> Required action
The answer must consist solely of the lines from the line with "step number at" to the final line of the data below, reproduced exactly, pictures omitted.

> Data
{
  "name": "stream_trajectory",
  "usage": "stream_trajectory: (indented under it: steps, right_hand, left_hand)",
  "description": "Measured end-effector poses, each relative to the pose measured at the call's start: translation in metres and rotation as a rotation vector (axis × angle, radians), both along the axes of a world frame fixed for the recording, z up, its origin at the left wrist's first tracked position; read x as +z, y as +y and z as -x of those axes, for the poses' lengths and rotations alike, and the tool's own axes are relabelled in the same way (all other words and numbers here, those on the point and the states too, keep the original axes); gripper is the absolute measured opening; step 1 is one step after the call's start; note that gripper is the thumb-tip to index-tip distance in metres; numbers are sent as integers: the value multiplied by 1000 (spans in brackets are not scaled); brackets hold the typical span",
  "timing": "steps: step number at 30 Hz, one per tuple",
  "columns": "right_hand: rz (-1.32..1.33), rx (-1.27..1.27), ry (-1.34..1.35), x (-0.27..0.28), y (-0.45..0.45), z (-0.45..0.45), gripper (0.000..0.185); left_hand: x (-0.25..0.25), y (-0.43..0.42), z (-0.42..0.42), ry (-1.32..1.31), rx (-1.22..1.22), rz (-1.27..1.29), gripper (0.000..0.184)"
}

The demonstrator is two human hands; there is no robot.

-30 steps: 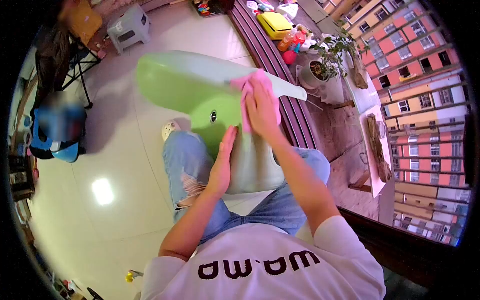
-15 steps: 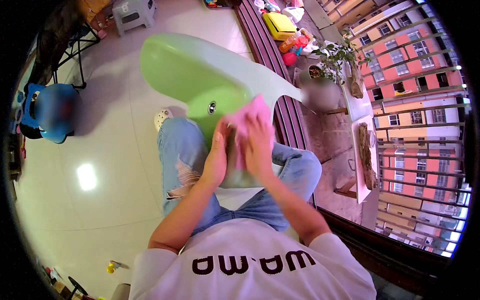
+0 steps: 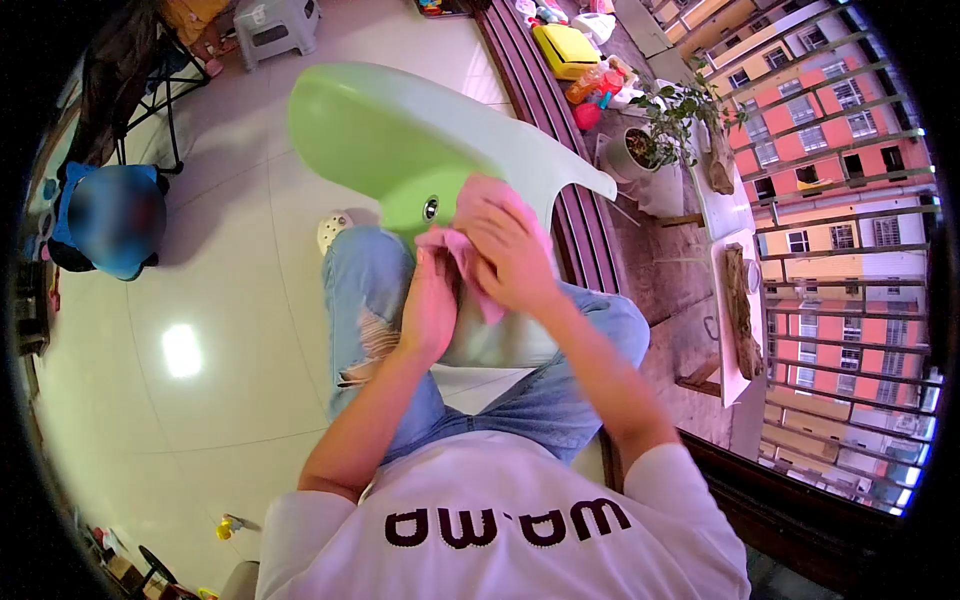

> Task response
  "timing": "steps: step number at 30 Hz, one per tuple",
  "columns": "right_hand: rz (-1.32..1.33), rx (-1.27..1.27), ry (-1.34..1.35), x (-0.27..0.28), y (-0.45..0.45), z (-0.45..0.45), gripper (0.000..0.185); left_hand: x (-0.25..0.25), y (-0.43..0.42), z (-0.42..0.42), ry (-1.32..1.31), rx (-1.22..1.22), rz (-1.27..1.29), gripper (0.000..0.184)"
}

The demonstrator is two human hands; there is no robot.

-30 steps: 
-15 steps: 
+0 steps: 

That completes the answer, and no more is expected.